** Exercise data **
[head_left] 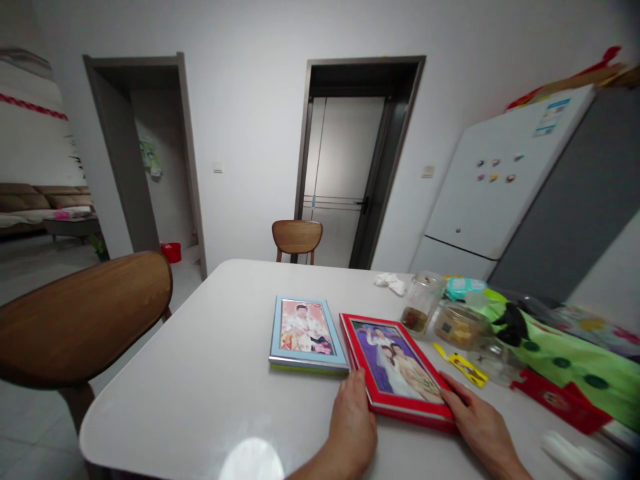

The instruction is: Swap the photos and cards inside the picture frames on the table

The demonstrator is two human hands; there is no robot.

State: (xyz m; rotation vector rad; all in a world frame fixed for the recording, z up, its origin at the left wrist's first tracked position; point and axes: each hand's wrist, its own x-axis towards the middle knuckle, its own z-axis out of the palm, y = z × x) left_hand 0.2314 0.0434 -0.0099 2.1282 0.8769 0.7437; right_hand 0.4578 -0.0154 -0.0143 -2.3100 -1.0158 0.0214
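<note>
A red picture frame [400,405] with a photo of several people on purple lies face up at the table's near right. My left hand [354,417] is closed on its left edge near the lower corner. On its right edge my right hand [477,420] grips, with the thumb on the front. Whether the frame touches the table all along its underside, I cannot tell. Just left of it lies a light blue picture frame [277,330] with a portrait on pink. A lime-green edge shows beneath the blue frame's silver lower border.
On the white table [200,373], a glass jar [423,303], a food container [463,327], a yellow item [469,370], a red box [563,403] and a green bag [575,360] crowd the right. Wooden chairs [85,320] stand left and behind; a fridge [500,180] is back right.
</note>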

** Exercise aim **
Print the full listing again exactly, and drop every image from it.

** Expected output **
[head_left] 

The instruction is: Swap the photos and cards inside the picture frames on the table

The demonstrator is two human hands; there is no robot.

State: (xyz m; rotation vector rad; all in a world frame fixed for the recording, z up, its origin at the left wrist's first tracked position; point and axes: each hand's wrist, its own x-axis towards the middle knuckle, its own z-axis out of the palm, y = z × x) left_hand 0.2314 0.0434 -0.0099 2.1282 0.8769 0.7437; right_hand 0.4578 -0.0154 -0.0143 -2.3100 -1.0158 0.0214
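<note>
A red picture frame [400,405] with a photo of several people on purple lies face up at the table's near right. My left hand [354,417] is closed on its left edge near the lower corner. On its right edge my right hand [477,420] grips, with the thumb on the front. Whether the frame touches the table all along its underside, I cannot tell. Just left of it lies a light blue picture frame [277,330] with a portrait on pink. A lime-green edge shows beneath the blue frame's silver lower border.
On the white table [200,373], a glass jar [423,303], a food container [463,327], a yellow item [469,370], a red box [563,403] and a green bag [575,360] crowd the right. Wooden chairs [85,320] stand left and behind; a fridge [500,180] is back right.
</note>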

This answer is finished.